- _Task requirements_
From the entries, copy out every line in which the word "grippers" is found.
◆ ◆ ◆ ◆
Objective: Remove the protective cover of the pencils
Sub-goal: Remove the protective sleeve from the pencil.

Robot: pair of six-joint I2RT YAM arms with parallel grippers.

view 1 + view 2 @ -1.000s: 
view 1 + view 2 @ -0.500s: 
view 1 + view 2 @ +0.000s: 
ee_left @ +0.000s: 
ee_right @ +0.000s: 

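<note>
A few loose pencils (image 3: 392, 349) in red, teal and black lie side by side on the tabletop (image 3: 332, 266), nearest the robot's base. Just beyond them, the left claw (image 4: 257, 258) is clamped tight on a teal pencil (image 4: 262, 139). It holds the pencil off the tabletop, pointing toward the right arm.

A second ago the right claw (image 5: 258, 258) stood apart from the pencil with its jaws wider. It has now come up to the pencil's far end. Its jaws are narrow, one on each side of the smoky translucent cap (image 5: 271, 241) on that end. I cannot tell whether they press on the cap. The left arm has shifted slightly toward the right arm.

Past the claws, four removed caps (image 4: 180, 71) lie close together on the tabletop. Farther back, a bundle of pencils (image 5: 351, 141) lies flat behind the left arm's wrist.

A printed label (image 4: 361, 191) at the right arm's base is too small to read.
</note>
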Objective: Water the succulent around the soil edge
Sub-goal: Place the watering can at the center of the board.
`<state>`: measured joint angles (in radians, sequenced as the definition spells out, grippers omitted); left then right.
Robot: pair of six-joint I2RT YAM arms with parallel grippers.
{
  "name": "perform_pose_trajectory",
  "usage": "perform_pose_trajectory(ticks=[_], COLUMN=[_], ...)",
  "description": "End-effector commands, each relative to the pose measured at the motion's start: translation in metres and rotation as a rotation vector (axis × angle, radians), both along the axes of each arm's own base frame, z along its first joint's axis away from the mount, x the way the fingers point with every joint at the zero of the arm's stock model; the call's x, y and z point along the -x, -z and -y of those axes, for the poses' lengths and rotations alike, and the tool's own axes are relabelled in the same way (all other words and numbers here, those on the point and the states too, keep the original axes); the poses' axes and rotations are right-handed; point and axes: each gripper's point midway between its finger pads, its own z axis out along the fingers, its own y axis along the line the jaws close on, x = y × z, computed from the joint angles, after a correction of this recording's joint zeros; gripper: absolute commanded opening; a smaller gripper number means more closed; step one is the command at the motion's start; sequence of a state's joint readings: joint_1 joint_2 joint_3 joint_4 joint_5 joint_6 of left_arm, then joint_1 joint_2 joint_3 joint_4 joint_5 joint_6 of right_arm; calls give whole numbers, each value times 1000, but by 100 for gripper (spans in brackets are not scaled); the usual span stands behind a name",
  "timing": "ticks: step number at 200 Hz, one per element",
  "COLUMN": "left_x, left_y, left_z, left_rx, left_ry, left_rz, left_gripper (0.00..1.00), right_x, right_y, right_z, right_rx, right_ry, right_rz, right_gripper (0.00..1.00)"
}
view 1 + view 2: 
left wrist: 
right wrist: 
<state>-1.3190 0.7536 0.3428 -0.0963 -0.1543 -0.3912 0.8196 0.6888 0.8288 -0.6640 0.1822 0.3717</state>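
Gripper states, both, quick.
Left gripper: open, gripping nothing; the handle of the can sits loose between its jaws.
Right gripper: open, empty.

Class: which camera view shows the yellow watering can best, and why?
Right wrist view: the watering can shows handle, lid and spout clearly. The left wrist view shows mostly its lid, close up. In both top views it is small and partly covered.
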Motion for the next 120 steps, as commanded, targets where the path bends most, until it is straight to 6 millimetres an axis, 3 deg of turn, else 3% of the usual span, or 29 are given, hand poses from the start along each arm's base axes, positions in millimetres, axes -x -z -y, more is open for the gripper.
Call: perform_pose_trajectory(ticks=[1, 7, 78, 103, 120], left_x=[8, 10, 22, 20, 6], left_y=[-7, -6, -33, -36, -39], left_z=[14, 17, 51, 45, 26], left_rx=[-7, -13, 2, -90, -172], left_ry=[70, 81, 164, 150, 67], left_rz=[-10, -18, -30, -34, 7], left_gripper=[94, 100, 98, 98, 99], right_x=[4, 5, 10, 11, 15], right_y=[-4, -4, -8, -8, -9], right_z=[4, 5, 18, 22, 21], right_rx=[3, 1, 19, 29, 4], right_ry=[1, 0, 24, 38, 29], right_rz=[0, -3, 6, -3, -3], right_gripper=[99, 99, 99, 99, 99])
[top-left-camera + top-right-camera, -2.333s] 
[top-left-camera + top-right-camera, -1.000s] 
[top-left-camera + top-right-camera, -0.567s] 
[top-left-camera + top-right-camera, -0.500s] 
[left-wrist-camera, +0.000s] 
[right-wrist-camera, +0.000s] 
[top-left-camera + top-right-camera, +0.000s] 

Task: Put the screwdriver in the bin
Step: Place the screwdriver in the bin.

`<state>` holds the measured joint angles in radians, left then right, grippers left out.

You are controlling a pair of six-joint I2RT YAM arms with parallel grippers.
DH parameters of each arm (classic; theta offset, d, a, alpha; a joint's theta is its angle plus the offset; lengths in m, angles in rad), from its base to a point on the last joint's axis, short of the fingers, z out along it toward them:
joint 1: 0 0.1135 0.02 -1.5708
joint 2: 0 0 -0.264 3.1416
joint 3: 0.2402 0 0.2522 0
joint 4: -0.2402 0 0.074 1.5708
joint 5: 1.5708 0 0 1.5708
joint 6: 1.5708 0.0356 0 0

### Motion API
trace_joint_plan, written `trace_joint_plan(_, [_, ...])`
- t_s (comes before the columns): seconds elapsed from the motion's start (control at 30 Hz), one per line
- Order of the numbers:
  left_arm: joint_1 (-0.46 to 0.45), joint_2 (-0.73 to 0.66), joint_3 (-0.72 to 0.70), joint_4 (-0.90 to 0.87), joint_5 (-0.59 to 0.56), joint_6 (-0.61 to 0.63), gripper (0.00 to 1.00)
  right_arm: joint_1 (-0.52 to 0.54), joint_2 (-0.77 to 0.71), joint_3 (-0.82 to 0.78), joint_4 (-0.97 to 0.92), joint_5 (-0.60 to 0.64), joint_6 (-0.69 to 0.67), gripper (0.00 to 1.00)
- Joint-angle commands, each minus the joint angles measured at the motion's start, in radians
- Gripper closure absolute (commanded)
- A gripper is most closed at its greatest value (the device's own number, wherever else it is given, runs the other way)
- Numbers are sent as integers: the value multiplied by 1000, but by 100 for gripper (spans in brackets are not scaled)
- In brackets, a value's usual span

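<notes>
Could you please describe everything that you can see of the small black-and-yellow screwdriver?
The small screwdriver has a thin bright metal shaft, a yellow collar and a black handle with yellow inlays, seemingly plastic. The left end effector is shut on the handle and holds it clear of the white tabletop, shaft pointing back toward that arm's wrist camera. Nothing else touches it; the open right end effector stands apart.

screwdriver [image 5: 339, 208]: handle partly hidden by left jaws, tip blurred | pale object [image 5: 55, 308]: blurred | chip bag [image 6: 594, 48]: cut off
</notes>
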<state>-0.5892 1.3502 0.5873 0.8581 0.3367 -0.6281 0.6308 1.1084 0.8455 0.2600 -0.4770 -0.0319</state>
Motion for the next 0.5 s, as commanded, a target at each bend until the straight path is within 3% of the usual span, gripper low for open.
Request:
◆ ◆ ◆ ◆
- _Written response_
Robot: pair of six-joint I2RT YAM arms with parallel grippers.
`<state>`: measured joint angles (in radians, sequenced as the definition spells out, grippers omitted); left then right.
Robot: pair of six-joint I2RT YAM arms with parallel grippers.
`<state>` holds the measured joint angles in radians, left then right, grippers left out.
You are controlling a pair of six-joint I2RT YAM arms with parallel grippers.

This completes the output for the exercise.